[What you are asked to do] From the line with "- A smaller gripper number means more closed" to the line with "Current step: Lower", retype every line exactly, including those two, and leave out the rest of the data below.

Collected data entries
====

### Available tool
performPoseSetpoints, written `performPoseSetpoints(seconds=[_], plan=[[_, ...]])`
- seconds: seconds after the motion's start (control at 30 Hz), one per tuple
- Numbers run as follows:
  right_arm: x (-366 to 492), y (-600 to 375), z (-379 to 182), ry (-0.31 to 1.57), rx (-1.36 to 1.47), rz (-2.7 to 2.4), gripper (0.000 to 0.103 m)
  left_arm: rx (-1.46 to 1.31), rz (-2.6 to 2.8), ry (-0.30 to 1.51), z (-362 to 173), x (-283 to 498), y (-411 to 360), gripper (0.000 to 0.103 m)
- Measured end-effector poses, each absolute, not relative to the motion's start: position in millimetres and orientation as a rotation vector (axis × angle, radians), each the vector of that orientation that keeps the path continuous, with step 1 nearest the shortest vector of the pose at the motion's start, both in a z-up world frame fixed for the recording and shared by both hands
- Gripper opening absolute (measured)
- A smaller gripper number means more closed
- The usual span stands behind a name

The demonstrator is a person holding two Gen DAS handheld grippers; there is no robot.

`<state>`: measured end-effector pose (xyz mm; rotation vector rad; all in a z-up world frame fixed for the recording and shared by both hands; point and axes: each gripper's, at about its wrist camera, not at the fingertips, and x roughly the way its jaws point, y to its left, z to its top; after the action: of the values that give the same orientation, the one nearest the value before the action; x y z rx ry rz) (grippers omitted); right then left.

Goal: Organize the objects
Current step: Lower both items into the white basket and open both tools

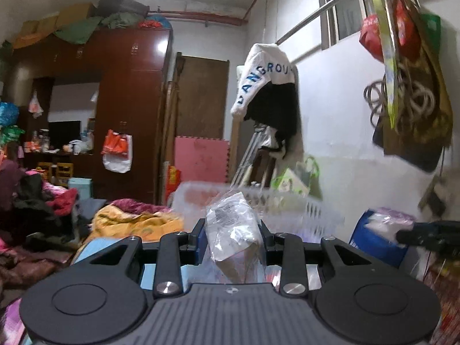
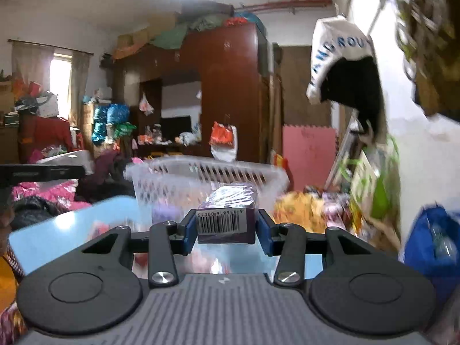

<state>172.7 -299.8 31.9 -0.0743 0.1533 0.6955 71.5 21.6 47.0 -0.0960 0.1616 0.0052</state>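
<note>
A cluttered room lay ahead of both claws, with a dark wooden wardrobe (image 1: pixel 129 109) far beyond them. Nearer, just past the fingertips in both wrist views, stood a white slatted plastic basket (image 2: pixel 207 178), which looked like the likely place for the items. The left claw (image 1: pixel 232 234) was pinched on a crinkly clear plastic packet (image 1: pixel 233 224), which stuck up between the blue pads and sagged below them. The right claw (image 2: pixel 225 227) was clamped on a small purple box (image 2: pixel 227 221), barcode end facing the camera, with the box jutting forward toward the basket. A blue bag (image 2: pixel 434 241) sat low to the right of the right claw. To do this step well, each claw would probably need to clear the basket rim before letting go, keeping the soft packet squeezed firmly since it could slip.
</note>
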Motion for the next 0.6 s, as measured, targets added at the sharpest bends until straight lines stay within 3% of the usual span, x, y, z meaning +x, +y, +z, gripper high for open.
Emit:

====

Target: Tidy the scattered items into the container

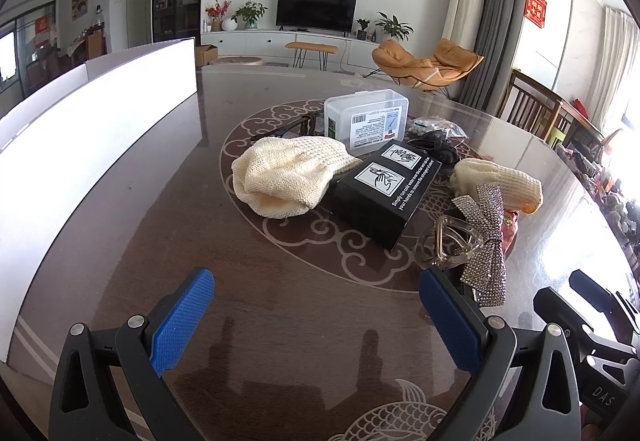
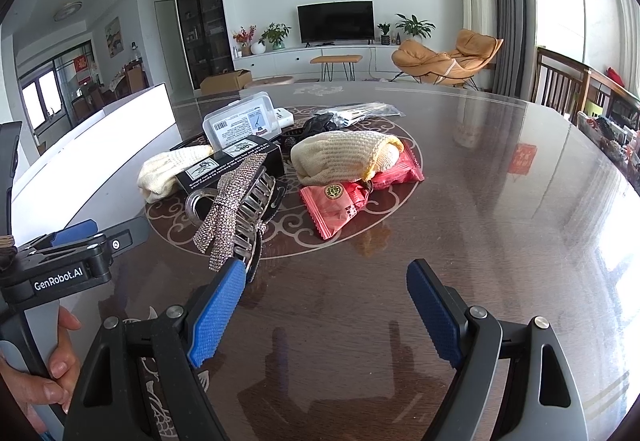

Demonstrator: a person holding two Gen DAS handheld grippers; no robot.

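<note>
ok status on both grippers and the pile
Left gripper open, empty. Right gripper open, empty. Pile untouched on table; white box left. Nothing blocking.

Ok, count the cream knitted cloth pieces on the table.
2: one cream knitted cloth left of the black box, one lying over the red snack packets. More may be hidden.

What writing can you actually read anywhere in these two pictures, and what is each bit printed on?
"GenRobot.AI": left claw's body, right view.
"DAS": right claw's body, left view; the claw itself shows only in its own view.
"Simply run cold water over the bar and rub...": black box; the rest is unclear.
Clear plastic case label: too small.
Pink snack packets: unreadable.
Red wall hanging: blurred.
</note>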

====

[Written answer]
- A smaller gripper number means more closed
- The usual span stands behind a name

The demonstrator is a person holding two Gen DAS handheld grippers; there is no robot.

`<state>`: measured end-effector pose (xyz mm; rotation vector rad; all in a z-up world frame fixed for the recording and shared by both hands; point and axes: each gripper's, at about its wrist camera, not at the fingertips, and x roughly the way its jaws point, y to its left, z to its top; after the action: of the values that give the same orientation, the one nearest the value before the action; x y z rx ry rz) (grippers omitted); right then left.

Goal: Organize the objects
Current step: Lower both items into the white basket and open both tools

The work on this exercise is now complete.